Saved entries:
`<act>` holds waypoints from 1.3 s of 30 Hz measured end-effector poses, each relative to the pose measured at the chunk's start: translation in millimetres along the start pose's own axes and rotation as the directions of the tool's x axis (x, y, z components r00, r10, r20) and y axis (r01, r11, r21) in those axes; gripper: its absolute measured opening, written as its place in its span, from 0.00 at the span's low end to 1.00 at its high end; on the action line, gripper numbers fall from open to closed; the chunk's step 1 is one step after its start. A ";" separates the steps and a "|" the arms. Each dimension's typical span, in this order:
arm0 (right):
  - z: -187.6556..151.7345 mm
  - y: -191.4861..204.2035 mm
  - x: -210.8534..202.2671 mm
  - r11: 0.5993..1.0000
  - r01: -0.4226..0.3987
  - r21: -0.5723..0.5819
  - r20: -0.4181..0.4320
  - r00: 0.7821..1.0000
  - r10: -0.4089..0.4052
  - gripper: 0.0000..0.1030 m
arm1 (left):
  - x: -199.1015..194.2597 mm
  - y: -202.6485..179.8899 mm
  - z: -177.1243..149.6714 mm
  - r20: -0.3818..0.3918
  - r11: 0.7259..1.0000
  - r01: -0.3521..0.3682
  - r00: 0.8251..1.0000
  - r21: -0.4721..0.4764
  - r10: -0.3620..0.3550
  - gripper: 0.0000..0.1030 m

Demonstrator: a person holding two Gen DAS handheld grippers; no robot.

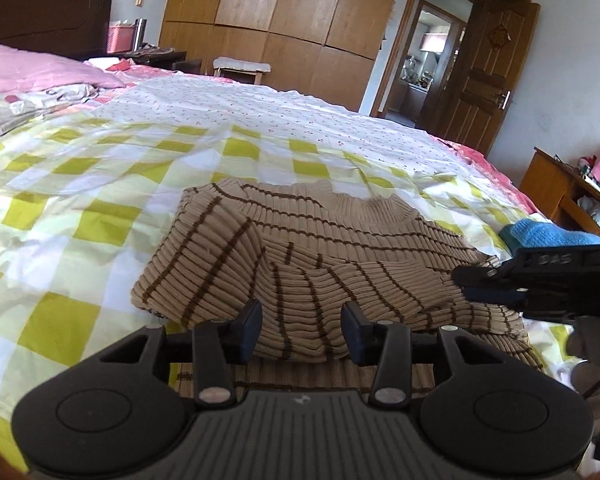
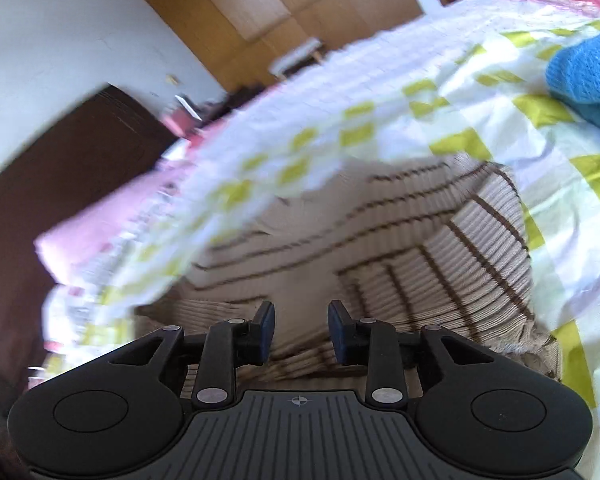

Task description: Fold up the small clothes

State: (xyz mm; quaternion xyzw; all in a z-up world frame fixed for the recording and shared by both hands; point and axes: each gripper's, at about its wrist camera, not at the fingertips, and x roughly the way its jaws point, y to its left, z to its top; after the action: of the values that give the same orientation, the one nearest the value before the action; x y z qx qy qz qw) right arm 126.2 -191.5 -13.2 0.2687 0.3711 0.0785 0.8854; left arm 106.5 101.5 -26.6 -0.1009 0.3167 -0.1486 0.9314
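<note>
A tan ribbed sweater point(image 1: 320, 248) with thin brown stripes lies on the bed, collar at the far end, both sleeves folded across its body. My left gripper point(image 1: 302, 328) hangs over the sweater's near hem, open, with the knit showing in the gap and neither pad pressing it. In the left wrist view my right gripper point(image 1: 466, 284) comes in from the right at the folded sleeve's edge. In its own blurred view the right gripper point(image 2: 302, 328) is open above the sweater point(image 2: 440, 248), nothing pinched.
The bed sheet point(image 1: 80, 200) is yellow-green check, white floral farther off. A folded blue knit point(image 1: 548, 236) lies at the bed's right edge, also the blue knit point(image 2: 588, 72). Pink bedding point(image 1: 40, 72) far left, wardrobe point(image 1: 280, 20) behind, wooden desk point(image 1: 552, 184) right.
</note>
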 end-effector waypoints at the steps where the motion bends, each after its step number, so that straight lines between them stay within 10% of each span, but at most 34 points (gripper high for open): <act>1: 1.2 -2.8 8.0 1.000 0.008 0.029 -0.020 1.000 -0.008 0.29 | -0.9 0.9 -0.5 0.002 1.000 0.003 1.000 -0.004 -0.003 0.47; 8: 1.7 -11.1 28.9 0.992 -0.015 0.124 -0.063 0.998 0.023 0.29 | -2.1 7.0 -6.8 -0.004 1.000 -0.012 1.000 0.020 0.012 0.49; 13: 7.1 -8.8 28.0 0.991 -0.042 0.124 -0.056 0.997 0.050 0.11 | -2.1 7.0 -3.1 0.008 1.000 -0.013 1.000 0.014 0.013 0.49; 20: 28.9 -7.4 -23.2 0.994 -0.071 0.084 0.104 0.993 0.062 0.09 | -3.0 4.6 15.3 0.065 0.999 -0.023 0.998 0.029 0.021 0.56; 30: 13.4 -51.2 -21.8 0.986 0.146 0.086 0.083 0.985 -0.153 0.09 | 62.2 -2.2 26.1 -0.008 0.988 -0.125 0.992 0.094 0.127 0.65; 39: 7.2 -29.2 -33.3 0.979 0.199 -0.051 0.128 0.973 -0.192 0.14 | 51.3 -6.8 18.8 0.001 0.982 -0.111 0.994 0.155 0.112 0.65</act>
State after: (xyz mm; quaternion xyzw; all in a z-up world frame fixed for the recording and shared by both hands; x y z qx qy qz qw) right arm 105.7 -230.4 -4.2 0.2068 0.3383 -0.0139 0.9179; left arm 155.5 79.4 -38.7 -0.0096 0.3128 -0.1209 0.9421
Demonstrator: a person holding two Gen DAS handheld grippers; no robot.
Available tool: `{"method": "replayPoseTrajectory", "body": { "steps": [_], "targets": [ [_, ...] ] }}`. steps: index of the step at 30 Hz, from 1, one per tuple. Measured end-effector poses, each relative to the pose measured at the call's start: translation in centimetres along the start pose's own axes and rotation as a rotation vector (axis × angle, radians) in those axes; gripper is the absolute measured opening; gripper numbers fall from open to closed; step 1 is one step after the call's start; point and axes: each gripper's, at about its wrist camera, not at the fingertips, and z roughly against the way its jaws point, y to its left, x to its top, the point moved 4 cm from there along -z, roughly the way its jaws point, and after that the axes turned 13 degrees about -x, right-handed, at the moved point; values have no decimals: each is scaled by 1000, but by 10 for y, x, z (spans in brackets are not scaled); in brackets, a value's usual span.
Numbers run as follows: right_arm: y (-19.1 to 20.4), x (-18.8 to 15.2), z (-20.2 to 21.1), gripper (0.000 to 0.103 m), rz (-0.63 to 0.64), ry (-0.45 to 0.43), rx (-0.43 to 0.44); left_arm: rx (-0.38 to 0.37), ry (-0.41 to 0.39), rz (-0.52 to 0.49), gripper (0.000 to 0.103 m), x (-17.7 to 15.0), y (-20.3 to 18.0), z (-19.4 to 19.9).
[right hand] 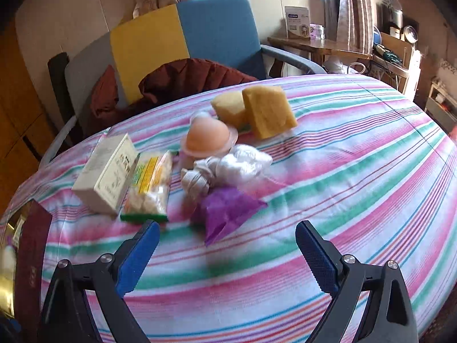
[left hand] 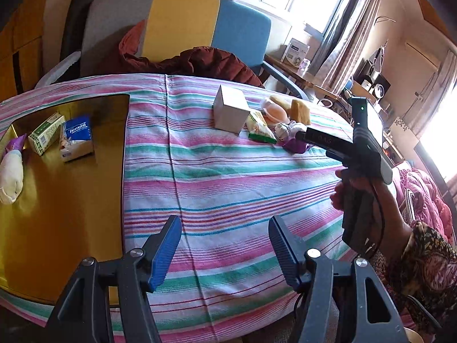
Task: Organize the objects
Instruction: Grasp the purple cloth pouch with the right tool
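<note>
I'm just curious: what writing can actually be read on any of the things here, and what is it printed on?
"Tempo": on the blue tissue pack lying in the golden tray.
Green and white box beside it: print too small to read.
Cream box on the striped cloth: dark characters, too blurred to read.
Snack bag: yellow and green label, unreadable.
White carton on the far desk: blue label, too small.
Right tool's body, seen from the left: faint marking, illegible.
</note>
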Motion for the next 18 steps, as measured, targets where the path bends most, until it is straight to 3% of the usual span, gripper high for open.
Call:
{"method": "replayPoseTrajectory", "body": {
  "steps": [4, 12, 18],
  "targets": [
    [9, 10, -18, 91, 30, 4, -15, 6, 17, 0, 64, -2, 0, -4],
    [23, 6, -43, 70, 85, 38, 4, 14, 43, -2, 64, -3, -1, -13],
    [15, 2, -38, 65, 45, 17, 23, 11, 71, -9, 64, -2, -5, -26]
  ]
}}
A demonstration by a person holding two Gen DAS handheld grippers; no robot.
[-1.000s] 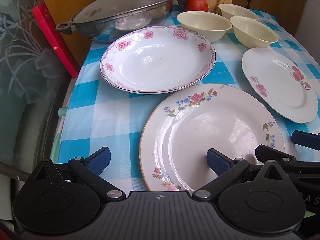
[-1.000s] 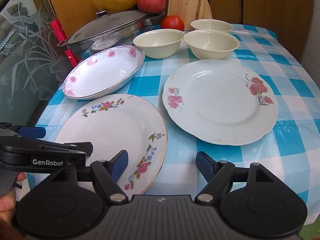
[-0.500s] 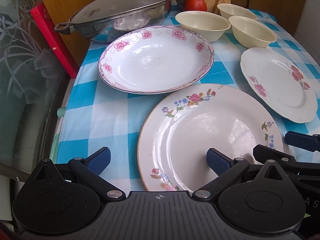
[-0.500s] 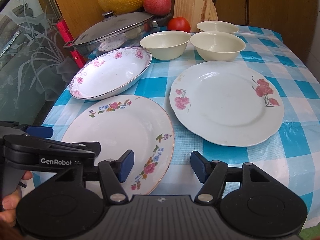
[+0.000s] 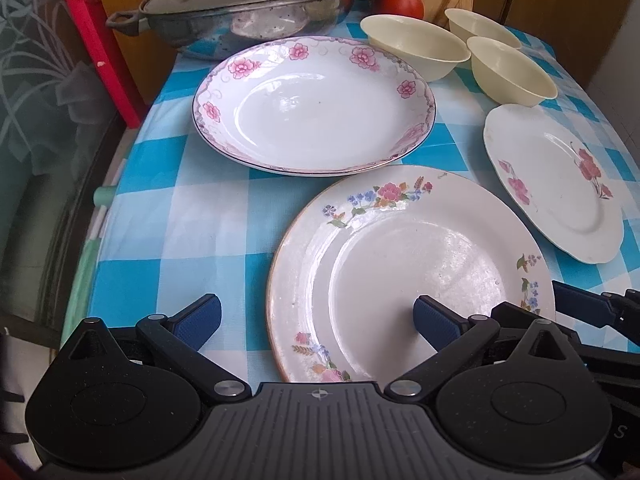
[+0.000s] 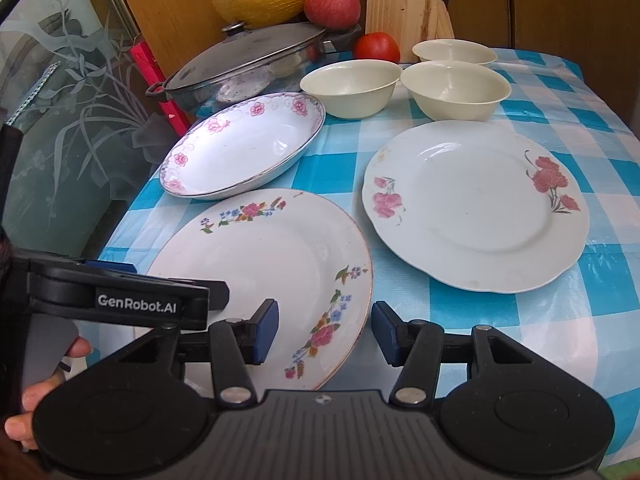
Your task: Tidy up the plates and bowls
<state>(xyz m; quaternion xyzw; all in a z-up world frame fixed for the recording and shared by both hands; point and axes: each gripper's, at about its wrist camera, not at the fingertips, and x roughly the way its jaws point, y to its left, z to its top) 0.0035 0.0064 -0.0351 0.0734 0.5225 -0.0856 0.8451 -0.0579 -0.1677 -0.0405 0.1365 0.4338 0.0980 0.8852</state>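
Near the table's front edge, in the left wrist view, the left gripper (image 5: 316, 316) tilts steeply down, jaws wide apart astride the multicoloured-flower plate's (image 5: 400, 264) left rim, one pad over its well. From the right wrist view, the right gripper (image 6: 325, 330) angles down, jaws closing astride that flat-lying plate's (image 6: 272, 256) right rim, not yet pinching.

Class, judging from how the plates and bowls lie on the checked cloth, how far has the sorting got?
Done: nothing is stacked yet. Three cream bowls stand separately, and the pink-rimmed deep plate and red-flower plate lie apart. In hand: the right tongs are closing around the near rim of the gold-rimmed plate, not yet pressing; the left tongs are open. Left: all stacking.
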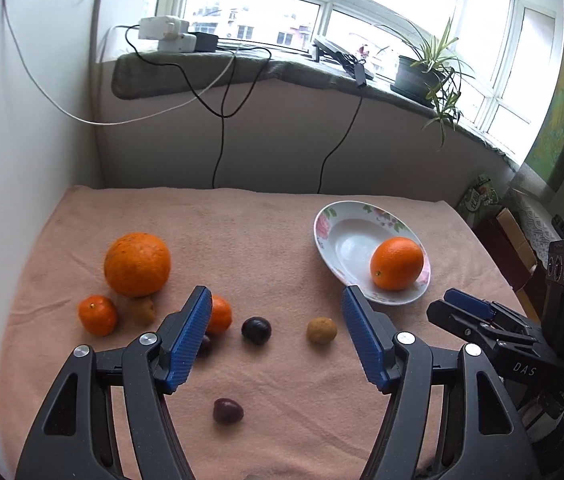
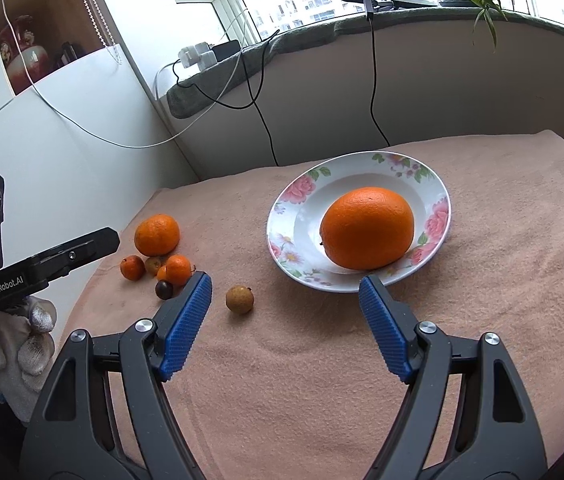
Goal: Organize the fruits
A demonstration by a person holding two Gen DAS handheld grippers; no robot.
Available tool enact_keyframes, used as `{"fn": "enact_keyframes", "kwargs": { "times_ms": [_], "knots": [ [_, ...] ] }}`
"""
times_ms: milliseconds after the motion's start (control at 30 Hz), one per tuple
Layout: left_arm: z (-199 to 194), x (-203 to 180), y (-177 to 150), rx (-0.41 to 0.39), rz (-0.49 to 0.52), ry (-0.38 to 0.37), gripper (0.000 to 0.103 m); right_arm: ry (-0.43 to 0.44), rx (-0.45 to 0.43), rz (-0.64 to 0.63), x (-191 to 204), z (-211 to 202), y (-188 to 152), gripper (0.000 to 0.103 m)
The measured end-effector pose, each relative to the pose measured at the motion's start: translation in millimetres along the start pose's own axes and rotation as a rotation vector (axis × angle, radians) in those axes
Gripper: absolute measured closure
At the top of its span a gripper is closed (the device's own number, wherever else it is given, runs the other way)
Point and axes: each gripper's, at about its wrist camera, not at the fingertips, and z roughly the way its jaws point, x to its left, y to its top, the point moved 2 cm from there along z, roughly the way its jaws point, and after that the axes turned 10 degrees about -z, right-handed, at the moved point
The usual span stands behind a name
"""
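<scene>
A white flowered plate [image 1: 329,220] [image 2: 301,196] on the peach cloth holds one large orange [image 1: 396,263] [image 2: 367,228]. To its left lie a bigger orange [image 1: 137,264] [image 2: 157,235], two tangerines [image 1: 97,315] [image 2: 178,269], brown longans [image 1: 321,331] [image 2: 240,299] and dark plums [image 1: 256,330] [image 2: 164,289]. One more dark fruit [image 1: 228,411] lies nearest the left wrist camera. My left gripper [image 1: 276,294] [image 2: 110,240] hovers open over the small fruits with nothing between its fingers. My right gripper [image 2: 283,280] [image 1: 453,304] stands open just short of the plate's near rim, empty.
The peach cloth [image 2: 481,280] covers the table up to a white wall at left and a low wall under the windowsill behind. Cables [image 1: 222,128] hang down from the sill, where a potted plant [image 1: 421,72] stands. A gloved hand [image 2: 10,340] holds the left gripper.
</scene>
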Motion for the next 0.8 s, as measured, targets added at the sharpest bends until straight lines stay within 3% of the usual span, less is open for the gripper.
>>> {"fn": "enact_keyframes", "kwargs": {
  "times_ms": [467,800],
  "knots": [
    [-27.4,40.2,-53.3,-0.072,-0.096,0.173,0.036,0.034,0.043,-0.064,16.2,12.1,-10.2,0.024],
    [-20.5,48.2,-81.4,-0.027,-0.117,0.187,0.036,0.057,0.083,-0.140,33.3,25.8,-14.2,0.024]
  ]
}}
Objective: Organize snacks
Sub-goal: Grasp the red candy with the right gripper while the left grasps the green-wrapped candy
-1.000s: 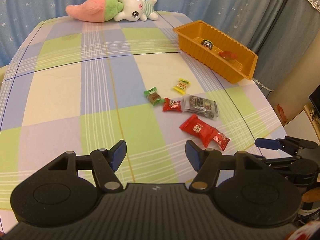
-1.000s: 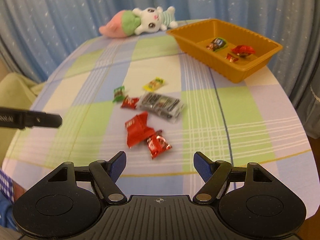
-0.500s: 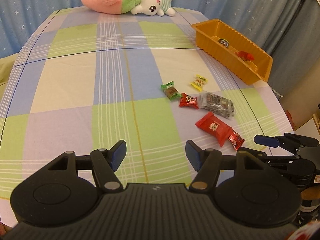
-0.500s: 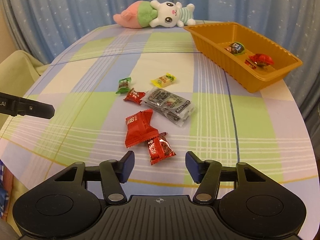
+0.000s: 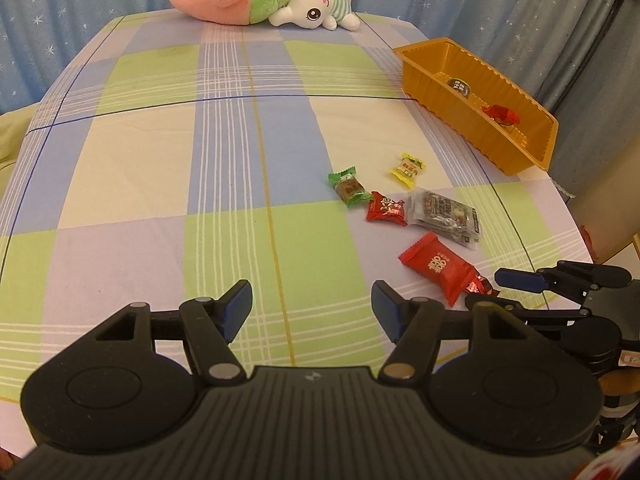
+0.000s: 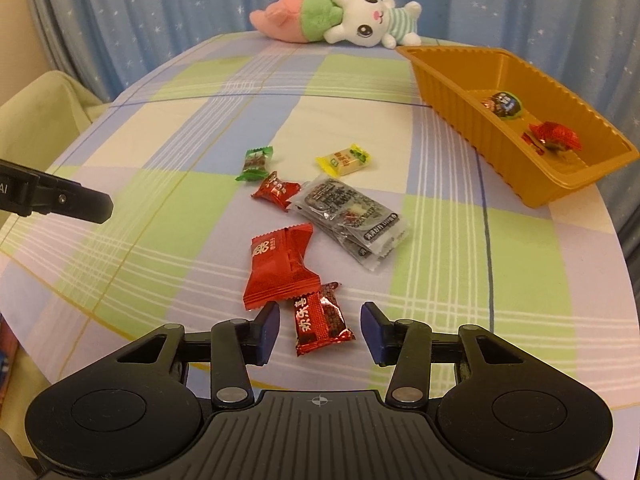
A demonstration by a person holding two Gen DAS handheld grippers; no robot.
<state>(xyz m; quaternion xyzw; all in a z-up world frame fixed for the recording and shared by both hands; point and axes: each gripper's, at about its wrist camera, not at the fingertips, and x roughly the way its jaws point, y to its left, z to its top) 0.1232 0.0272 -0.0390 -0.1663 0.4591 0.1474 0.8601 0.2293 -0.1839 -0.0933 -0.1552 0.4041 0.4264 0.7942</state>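
Between the right gripper's [image 6: 318,330] pads, the small red candy [image 6: 320,319] bore Chinese characters; other wrappers' print was illegible.

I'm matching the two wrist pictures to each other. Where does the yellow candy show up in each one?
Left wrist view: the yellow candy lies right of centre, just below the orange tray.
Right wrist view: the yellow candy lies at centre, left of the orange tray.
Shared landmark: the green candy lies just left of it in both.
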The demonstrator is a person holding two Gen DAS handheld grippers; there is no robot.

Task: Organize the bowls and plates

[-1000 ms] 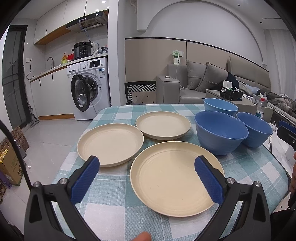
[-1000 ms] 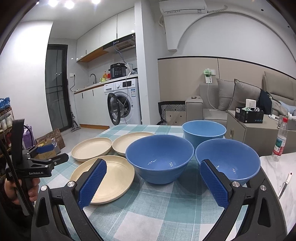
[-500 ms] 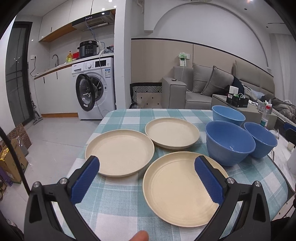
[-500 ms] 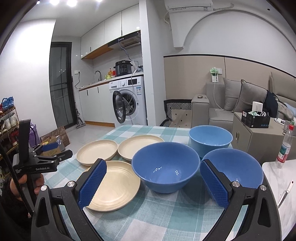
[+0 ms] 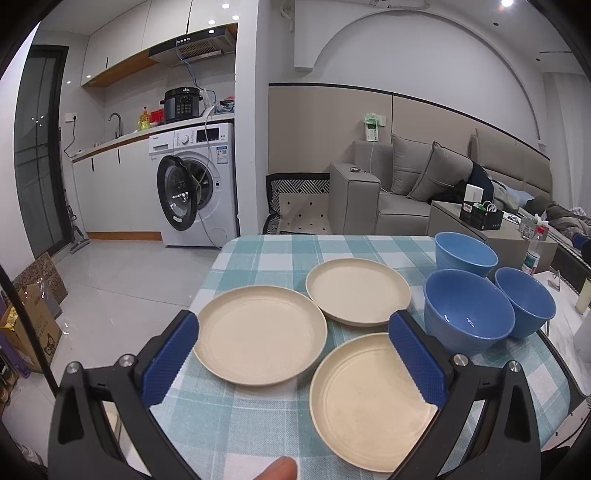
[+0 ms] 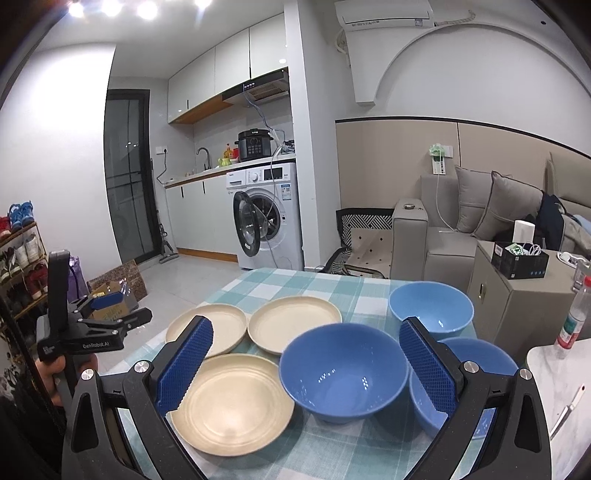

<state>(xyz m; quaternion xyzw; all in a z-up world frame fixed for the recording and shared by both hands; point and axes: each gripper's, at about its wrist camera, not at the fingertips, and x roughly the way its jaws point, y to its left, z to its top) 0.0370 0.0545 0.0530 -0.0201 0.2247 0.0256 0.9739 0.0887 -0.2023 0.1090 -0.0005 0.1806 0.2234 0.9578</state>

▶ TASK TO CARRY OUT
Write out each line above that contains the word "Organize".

▶ ANSWER AREA
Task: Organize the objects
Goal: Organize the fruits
Objective: Organize snacks
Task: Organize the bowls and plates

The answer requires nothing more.